L’ancien président hondurien Juan Orlando Hernandez a été condamné à 45 ans de prison à New York le mercredi 26 juin, pour son implication dans le trafic international de cocaïne vers les États-Unis. En plus de sa peine de prison, Hernandez a été condamné à payer une amende de 8 millions de dollars.
Accusé d’avoir permis l’envoi de plusieurs centaines de tonnes de cocaïne aux États-Unis, M. Hernandez a été reconnu coupable d’association de malfaiteurs pour trafic de drogue et possession d’armes en mars de cette année. Il était à la tête du Honduras de 2014 à 2022.
La justice américaine a déclaré que M. Hernandez a profité de son poste de président pour transformer le Honduras en un État narcotrafiquant où les trafiquants de drogue pouvaient opérer avec peu de conséquences, affectant les populations honduriennes et américaines.
Niant toujours sa culpabilité, l’ancien président s’est déclaré « victime d’une vengeance des cartels ». Cependant, selon l’accusation américaine, M. Hernandez a participé activement et assuré la protection de réseaux qui ont expédié près de 400 tonnes de cocaïne vers les États-Unis entre 2004 et 2022, période durant laquelle il a été membre du Congrès, président du Congrès, puis chef de l’État.
Il est également soupçonné d’avoir reçu des pots-de-vin provenant de divers cartels, dont le cartel de Sinaloa dirigé par le tristement célèbre narcotrafiquant Joaquin Guzman, aussi connu sous le nom d’El Chapo, qui a depuis été condamné aux États-Unis. En retour, Hernandez aurait « protégé les narcotrafiquants des enquêtes, empêchant leur arrestation et leur extradition », selon les autorités américaines.
Il a été extradé aux États-Unis en 2022.
Juan Orlando Hernandez, surnommé « JOH » dans son pays natal, a connu une chute dramatique après son extradition aux États-Unis en avril 2022. L’ancien chef d’État a été arrêté, enchaîné aux poignets et aux chevilles, juste après avoir cédé la présidence à la nouvelle dirigeante de gauche, Xiomara Castro.
Initialement, Hernandez avait été considéré par les États-Unis comme un allié dans la lutte contre le trafic de drogue, se présentant lui-même comme un champion de cette cause.

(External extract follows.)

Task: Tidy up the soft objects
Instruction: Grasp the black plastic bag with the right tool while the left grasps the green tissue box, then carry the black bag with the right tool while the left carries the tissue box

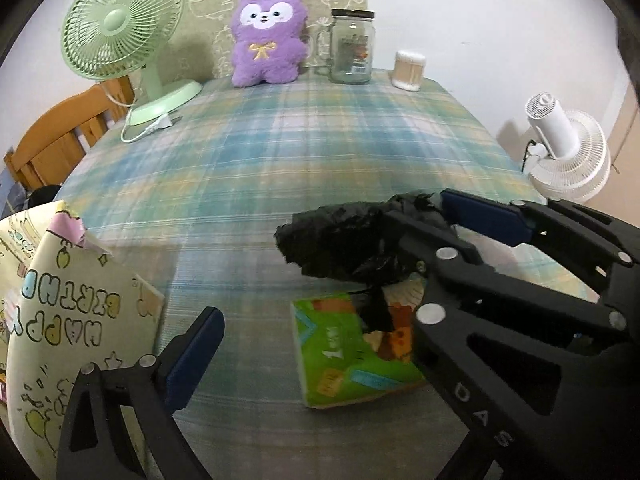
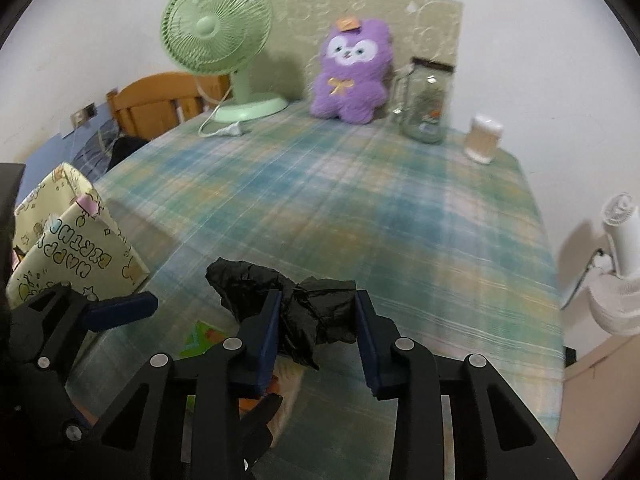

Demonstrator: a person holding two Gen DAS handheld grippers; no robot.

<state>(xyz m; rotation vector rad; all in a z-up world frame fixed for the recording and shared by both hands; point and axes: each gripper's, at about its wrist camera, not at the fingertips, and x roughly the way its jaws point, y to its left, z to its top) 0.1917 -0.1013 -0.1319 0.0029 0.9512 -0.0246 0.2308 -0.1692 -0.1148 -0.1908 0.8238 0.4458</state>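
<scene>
My right gripper [image 2: 316, 326] is shut on a crumpled black plastic bag [image 2: 296, 308] and holds it above the table near the front. The same gripper shows in the left wrist view [image 1: 416, 216], with the bag [image 1: 340, 240] hanging over a green tissue pack [image 1: 348, 352] that lies on the checked cloth. My left gripper is open and empty; one blue-padded finger [image 1: 192, 356] shows at the lower left, and it also shows in the right wrist view [image 2: 120, 308]. A purple plush toy [image 1: 266, 36] sits upright at the back.
A yellow "Happy Birthday" gift bag [image 1: 68, 320] stands open at the front left. At the back are a green fan [image 1: 124, 32], a glass jar [image 1: 352, 46] and a cotton-swab tub [image 1: 408, 70]. A white fan [image 1: 568, 148] stands off the table's right edge.
</scene>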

En effet, Washington avait, en 2017, été l’une des premières capitales à reconnaître sa réélection, malgré les accusations de fraude et les manifestations qui ont résulté en une trentaine de morts.
Par sa condamnation, Hernandez rejoint la liste de dirigeants latino-américains précédemment jugés et condamnés aux États-Unis. Parmi eux, on compte le Panaméen Manuel Noriega, condamné en 1992 pour trafic de drogue, et le Guatémaltèque Alfonso Portillo, reconnu coupable en 2014 pour blanchiment d’argent.